Problem description: Please print every record exactly as it stands, leaving out the pictures.

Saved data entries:
※

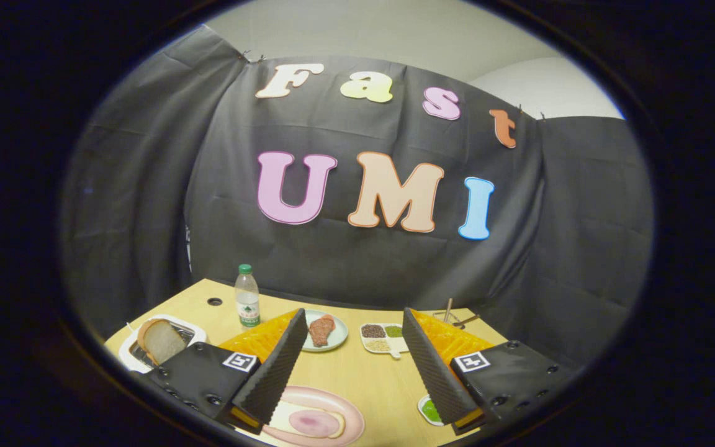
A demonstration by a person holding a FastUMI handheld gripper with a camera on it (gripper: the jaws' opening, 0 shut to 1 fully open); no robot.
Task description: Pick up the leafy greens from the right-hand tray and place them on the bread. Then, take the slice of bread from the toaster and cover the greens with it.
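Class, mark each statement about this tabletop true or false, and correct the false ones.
1. A slice of bread stands in the toaster. True.
2. The gripper has its fingers shut on the leafy greens. False: the fingers are open and hold nothing; the greens lie in a small tray by one finger.
3. A bottle with a green cap stands on the table. True.
4. The pink plate between the fingers is bare. False: it holds bread with a pink slice on top.

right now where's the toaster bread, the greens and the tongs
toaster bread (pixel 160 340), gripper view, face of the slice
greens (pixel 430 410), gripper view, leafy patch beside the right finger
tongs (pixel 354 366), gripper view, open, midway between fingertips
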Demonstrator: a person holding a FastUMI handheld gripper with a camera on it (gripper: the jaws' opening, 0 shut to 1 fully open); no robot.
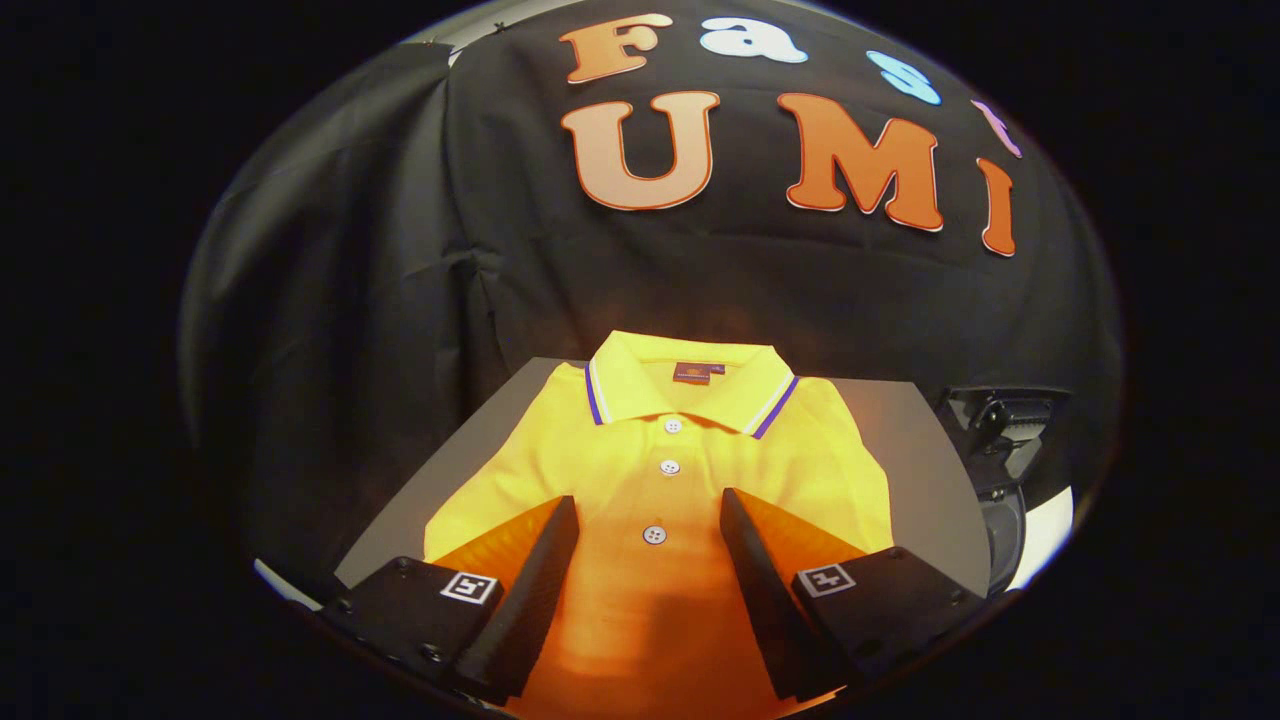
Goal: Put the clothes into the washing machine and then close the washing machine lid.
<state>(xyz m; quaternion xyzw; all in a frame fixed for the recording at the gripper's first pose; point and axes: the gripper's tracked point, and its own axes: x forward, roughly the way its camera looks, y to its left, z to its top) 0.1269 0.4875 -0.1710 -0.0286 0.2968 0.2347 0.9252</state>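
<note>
A folded yellow polo shirt (660, 470) lies flat on a grey table (900, 440), collar turned away from me, with white buttons down its placket and blue and white stripes on the collar edge. My gripper (650, 505) hovers low over the shirt's lower half. Its two fingers stand wide apart, one on each side of the button placket. Nothing is held between them.
A black cloth wall rises just behind the table. A dark machine part with a round rim (1005, 470) stands off the table's right edge. The table's left edge runs diagonally beside the left finger.
</note>
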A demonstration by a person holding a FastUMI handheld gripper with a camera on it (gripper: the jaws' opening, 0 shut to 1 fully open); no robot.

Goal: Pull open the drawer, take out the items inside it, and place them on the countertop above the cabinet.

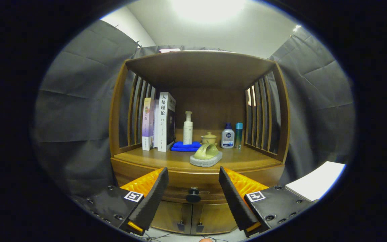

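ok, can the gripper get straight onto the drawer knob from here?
Probably yes. The gripper is open and the drawer knob sits in line between its fingers, a little ahead of the tips, with nothing between them. The drawer looks closed, so the knob should be free to grasp.

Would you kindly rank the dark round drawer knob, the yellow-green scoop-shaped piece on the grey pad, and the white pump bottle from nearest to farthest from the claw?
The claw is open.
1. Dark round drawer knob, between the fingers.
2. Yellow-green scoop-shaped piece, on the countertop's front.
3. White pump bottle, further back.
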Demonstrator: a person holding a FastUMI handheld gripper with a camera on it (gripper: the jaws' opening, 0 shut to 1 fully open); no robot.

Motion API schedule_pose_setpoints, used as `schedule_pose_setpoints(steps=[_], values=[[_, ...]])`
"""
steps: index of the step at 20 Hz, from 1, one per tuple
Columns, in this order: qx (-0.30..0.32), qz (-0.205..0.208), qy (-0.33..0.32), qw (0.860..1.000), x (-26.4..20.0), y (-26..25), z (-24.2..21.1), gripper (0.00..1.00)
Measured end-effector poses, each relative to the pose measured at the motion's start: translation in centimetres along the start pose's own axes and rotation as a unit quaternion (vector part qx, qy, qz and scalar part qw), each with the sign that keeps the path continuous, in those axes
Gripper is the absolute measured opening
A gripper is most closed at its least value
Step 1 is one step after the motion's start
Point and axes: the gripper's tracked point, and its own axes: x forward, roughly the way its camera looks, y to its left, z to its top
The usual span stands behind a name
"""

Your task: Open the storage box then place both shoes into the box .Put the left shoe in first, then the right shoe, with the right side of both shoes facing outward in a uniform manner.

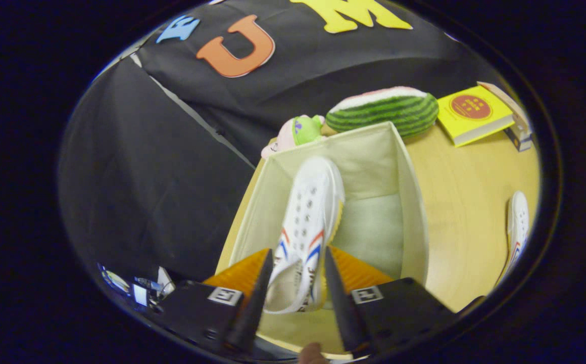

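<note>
Two shoes were on my list at this moment, one in hand and one waiting.

Item, far side of the box: a pink and green plush toy (298, 132), soft, resting against the box's rear corner.

Item: the storage box (414, 212), open, its walls of pale cream fabric, soft-sided and squared, standing on the wooden table (467, 212), whose top was smooth and light in grain.

Item: the gripper (298, 270), its fingers drawn in narrow around the heel end of the first shoe (310, 212). I judged both fingers to be pressing on it, though the contact itself sat low and was hard to read. The shoe was white canvas with rows of eyelets, red and blue stripes at the side and a pale rubber sole, toe pointing down into the box, along its left wall.

Risk, as I judged it: a grip taken so far back could let the toe swing or the shoe slip. Released askew, it might land on the wrong side or crowd the space meant for its mate. The soft wall could also buckle if nudged.

Item, beyond the box: a striped watermelon cushion (389, 112), rounded and ribbed.

Item: a yellow book (472, 114), flat, hard-cornered.

Item, well to the right on the table: the second shoe (518, 227), same white canvas, not yet boxed.
</note>
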Motion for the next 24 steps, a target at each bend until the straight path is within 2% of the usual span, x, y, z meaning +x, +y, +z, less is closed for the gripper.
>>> schedule_pose_setpoints(steps=[2,7,13,16,20,24], values=[[-0.041,-0.027,-0.013,0.999,-1.6,-0.5,0.7,1.0],[-0.105,-0.062,-0.056,0.991,-6.7,-1.7,3.3,1.0],[-0.136,-0.106,-0.055,0.984,-12.1,-6.5,2.6,1.0],[-0.156,-0.141,-0.051,0.976,-14.0,-10.6,2.3,1.0],[-0.146,-0.177,-0.033,0.973,-16.2,-17.3,0.7,1.0],[-0.126,-0.26,-0.009,0.957,-18.5,-26.6,-0.9,1.0]])
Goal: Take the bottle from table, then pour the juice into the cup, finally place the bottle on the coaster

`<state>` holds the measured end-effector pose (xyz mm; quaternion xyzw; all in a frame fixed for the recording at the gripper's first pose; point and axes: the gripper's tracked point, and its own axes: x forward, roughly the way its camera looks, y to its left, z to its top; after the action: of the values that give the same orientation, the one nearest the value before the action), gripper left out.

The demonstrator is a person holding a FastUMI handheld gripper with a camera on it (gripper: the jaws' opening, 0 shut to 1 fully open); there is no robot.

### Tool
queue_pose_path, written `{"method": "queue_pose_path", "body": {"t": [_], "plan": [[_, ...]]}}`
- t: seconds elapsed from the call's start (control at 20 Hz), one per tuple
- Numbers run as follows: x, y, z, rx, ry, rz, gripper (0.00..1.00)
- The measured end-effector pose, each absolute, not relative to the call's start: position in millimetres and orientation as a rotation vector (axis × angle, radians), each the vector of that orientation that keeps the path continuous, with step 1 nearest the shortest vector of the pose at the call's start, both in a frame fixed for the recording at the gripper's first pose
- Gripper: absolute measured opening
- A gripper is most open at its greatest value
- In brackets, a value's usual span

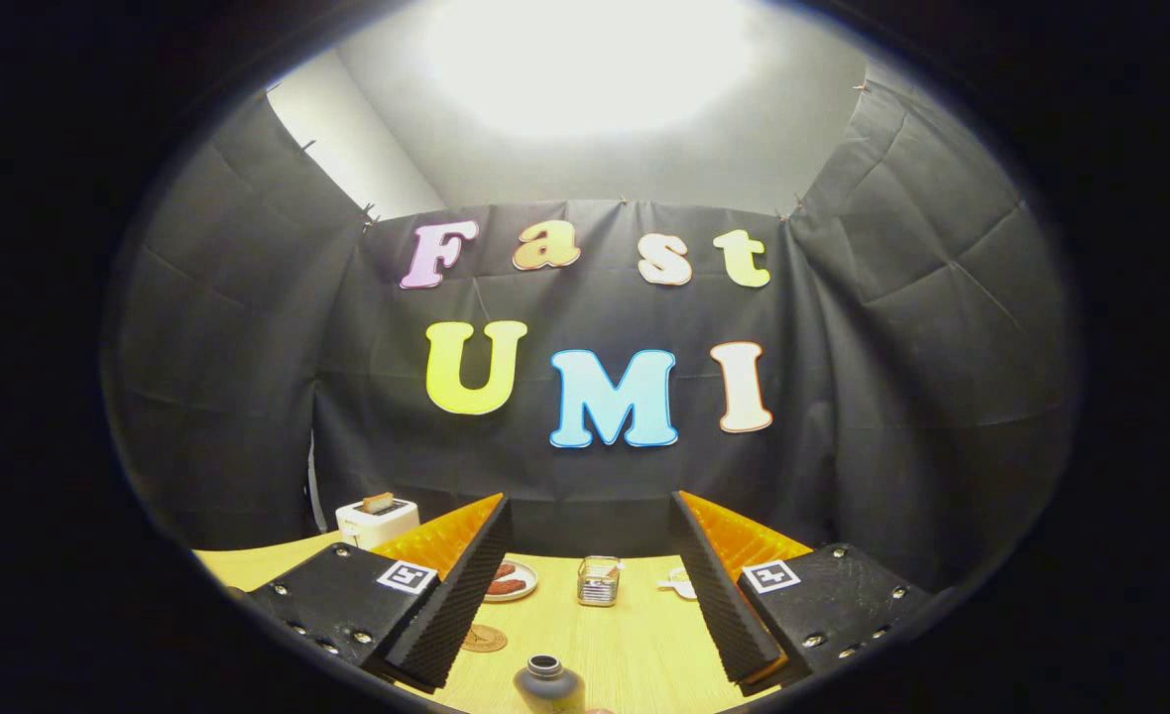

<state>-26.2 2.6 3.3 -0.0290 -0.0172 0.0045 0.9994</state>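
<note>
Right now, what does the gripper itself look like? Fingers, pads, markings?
The gripper has two orange ribbed fingers faced with black ridged foam pads. Each sits on a black block with silver screws and a square black-and-white marker tag.

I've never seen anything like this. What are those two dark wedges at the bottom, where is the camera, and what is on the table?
The wedges are the two fingers of hand-held tongs; a person carries them, there is no robot arm. The camera rides on the tongs and looks forward along the fingers, with a wide lens that bends everything round.

The tongs are open and hold nothing. Between the fingers, nearest the camera, stands a bottle with a dark cap. Farther along the wooden table is a small clear cup. By the left finger lie a round coaster and, beyond it, a plate with something reddish on it. A white toaster stands farther back on the left.
</note>
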Motion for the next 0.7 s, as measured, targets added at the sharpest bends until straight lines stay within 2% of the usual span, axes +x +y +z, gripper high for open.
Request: {"method": "queue_pose_path", "body": {"t": [0.7], "plan": [[-11,13,-86,-0.03,0.086,0.078,0.97]]}}
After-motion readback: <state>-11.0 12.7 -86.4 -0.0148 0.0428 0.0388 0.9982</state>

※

Response to this task:
A demonstration by a person holding a FastUMI handheld gripper with a camera on it (gripper: the jaws' opening, 0 shut to 1 fully open); no robot.
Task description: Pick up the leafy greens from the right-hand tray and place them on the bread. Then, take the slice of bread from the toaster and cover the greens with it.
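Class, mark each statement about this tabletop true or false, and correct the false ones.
1. A slice of bread stands in the toaster. True.
2. The gripper has its fingers shut on the leafy greens. False: the fingers are open and hold nothing; the greens lie in a small tray by one finger.
3. A bottle with a green cap stands on the table. True.
4. The pink plate between the fingers is bare. False: it holds bread with a pink slice on top.

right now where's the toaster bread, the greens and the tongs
toaster bread (pixel 160 340), gripper view, face of the slice
greens (pixel 430 410), gripper view, leafy patch beside the right finger
tongs (pixel 354 366), gripper view, open, midway between fingertips
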Demonstrator: a person holding a FastUMI handheld gripper with a camera on it (gripper: the jaws' opening, 0 shut to 1 fully open); no robot.
Goal: Put the clothes into the washing machine and then close the washing machine lid.
<state>(xyz m; quaternion xyzw; all in a frame fixed for the recording at the gripper's first pose; point and axes: the gripper's tracked point, and its own axes: x forward, roughly the way its camera looks, y to its left, z to its top) 0.1269 0.4875 -0.1710 -0.0286 0.2968 0.2347 0.9252</state>
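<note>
A folded yellow polo shirt (660, 470) lies flat on a grey table (900, 440), collar turned away from me, with white buttons down its placket and blue and white stripes on the collar edge. My gripper (650, 505) hovers low over the shirt's lower half. Its two fingers stand wide apart, one on each side of the button placket. Nothing is held between them.
A black cloth wall rises just behind the table. A dark machine part with a round rim (1005, 470) stands off the table's right edge. The table's left edge runs diagonally beside the left finger.
</note>
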A demonstration by a person holding a FastUMI handheld gripper with a camera on it (gripper: the jaws' opening, 0 shut to 1 fully open); no robot.

Goal: Pull open the drawer, take out the items inside it, and place them on the countertop above the cabinet.


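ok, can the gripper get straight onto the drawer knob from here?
Probably yes. The gripper is open and the drawer knob sits in line between its fingers, a little ahead of the tips, with nothing between them. The drawer looks closed, so the knob should be free to grasp.

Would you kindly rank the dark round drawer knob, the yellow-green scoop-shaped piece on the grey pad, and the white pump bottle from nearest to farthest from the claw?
The claw is open.
1. Dark round drawer knob, between the fingers.
2. Yellow-green scoop-shaped piece, on the countertop's front.
3. White pump bottle, further back.
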Demonstrator: a person holding a FastUMI handheld gripper with a camera on it (gripper: the jaws' opening, 0 shut to 1 fully open); no robot.

Motion API schedule_pose_setpoints, used as `schedule_pose_setpoints(steps=[_], values=[[_, ...]])`
"""
steps: index of the step at 20 Hz, from 1, one per tuple
Columns, in this order: qx (-0.30..0.32), qz (-0.205..0.208), qy (-0.33..0.32), qw (0.860..1.000), x (-26.4..20.0), y (-26..25), z (-24.2..21.1), gripper (0.00..1.00)
Measured end-effector poses, each relative to the pose measured at the motion's start: translation in centimetres along the start pose's own axes and rotation as a unit quaternion (vector part qx, qy, qz and scalar part qw), each with the sign that keeps the path continuous, in those axes
Gripper is the absolute measured opening
A gripper is most closed at its least value
Step 1 is one step after the motion's start
Point and axes: the gripper's tracked point, and its own axes: x forward, roughly the way its camera looks, y to its left, z to its top
The usual span stands behind a name
"""

Your task: Open the storage box then place both shoes into the box .Put the left shoe in first, then the right shoe, with the right side of both shoes facing outward in a uniform manner.


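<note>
Two shoes were on my list at this moment, one in hand and one waiting.

Item, far side of the box: a pink and green plush toy (298, 132), soft, resting against the box's rear corner.

Item: the storage box (414, 212), open, its walls of pale cream fabric, soft-sided and squared, standing on the wooden table (467, 212), whose top was smooth and light in grain.

Item: the gripper (298, 270), its fingers drawn in narrow around the heel end of the first shoe (310, 212). I judged both fingers to be pressing on it, though the contact itself sat low and was hard to read. The shoe was white canvas with rows of eyelets, red and blue stripes at the side and a pale rubber sole, toe pointing down into the box, along its left wall.

Risk, as I judged it: a grip taken so far back could let the toe swing or the shoe slip. Released askew, it might land on the wrong side or crowd the space meant for its mate. The soft wall could also buckle if nudged.

Item, beyond the box: a striped watermelon cushion (389, 112), rounded and ribbed.

Item: a yellow book (472, 114), flat, hard-cornered.

Item, well to the right on the table: the second shoe (518, 227), same white canvas, not yet boxed.
</note>
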Motion for the next 24 steps, a target at each bend until the straight path is within 2% of the usual span, x, y, z meaning +x, +y, +z, less is closed for the gripper.
>>> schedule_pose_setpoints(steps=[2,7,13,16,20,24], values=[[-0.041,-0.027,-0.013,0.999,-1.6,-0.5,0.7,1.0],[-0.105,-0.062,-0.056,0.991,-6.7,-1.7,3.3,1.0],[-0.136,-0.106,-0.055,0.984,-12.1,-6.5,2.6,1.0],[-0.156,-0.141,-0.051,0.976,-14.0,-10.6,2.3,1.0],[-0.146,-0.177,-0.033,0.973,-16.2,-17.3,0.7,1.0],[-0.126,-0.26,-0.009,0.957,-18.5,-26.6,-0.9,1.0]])
Goal: Take the bottle from table, then pour the juice into the cup, finally place the bottle on the coaster

`<state>` holds the measured end-effector pose (xyz mm; quaternion xyzw; all in a frame fixed for the recording at the gripper's first pose; point and axes: the gripper's tracked point, and its own axes: x forward, roughly the way its camera looks, y to its left, z to its top; after the action: of the values that give the same orientation, the one nearest the value before the action), gripper left out.

The demonstrator is a person holding a FastUMI handheld gripper with a camera on it (gripper: the jaws' opening, 0 shut to 1 fully open); there is no robot.

### Tool
queue_pose_path, written `{"method": "queue_pose_path", "body": {"t": [_], "plan": [[_, ...]]}}`
- t: seconds elapsed from the call's start (control at 20 Hz), one per tuple
- Numbers run as follows: x, y, z, rx, ry, rz, gripper (0.00..1.00)
- The measured end-effector pose, each absolute, not relative to the call's start: position in millimetres and orientation as a rotation vector (axis × angle, radians), each the vector of that orientation that keeps the path continuous, with step 1 nearest the shortest vector of the pose at the call's start, both in a frame fixed for the recording at the gripper's first pose
- Gripper: absolute measured opening
- A gripper is most open at its greatest value
- In brackets, a value's usual span


<state>-26.2 2.6 3.3 -0.0290 -0.0172 0.0045 0.9994</state>
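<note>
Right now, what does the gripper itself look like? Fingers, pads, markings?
The gripper has two orange ribbed fingers faced with black ridged foam pads. Each sits on a black block with silver screws and a square black-and-white marker tag.

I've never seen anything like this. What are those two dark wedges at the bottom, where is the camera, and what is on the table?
The wedges are the two fingers of hand-held tongs; a person carries them, there is no robot arm. The camera rides on the tongs and looks forward along the fingers, with a wide lens that bends everything round.

The tongs are open and hold nothing. Between the fingers, nearest the camera, stands a bottle with a dark cap. Farther along the wooden table is a small clear cup. By the left finger lie a round coaster and, beyond it, a plate with something reddish on it. A white toaster stands farther back on the left.
</note>
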Motion for the next 0.7 s, as measured, targets added at the sharpest bends until straight lines stay within 2% of the usual span, axes +x +y +z, gripper high for open.
Request: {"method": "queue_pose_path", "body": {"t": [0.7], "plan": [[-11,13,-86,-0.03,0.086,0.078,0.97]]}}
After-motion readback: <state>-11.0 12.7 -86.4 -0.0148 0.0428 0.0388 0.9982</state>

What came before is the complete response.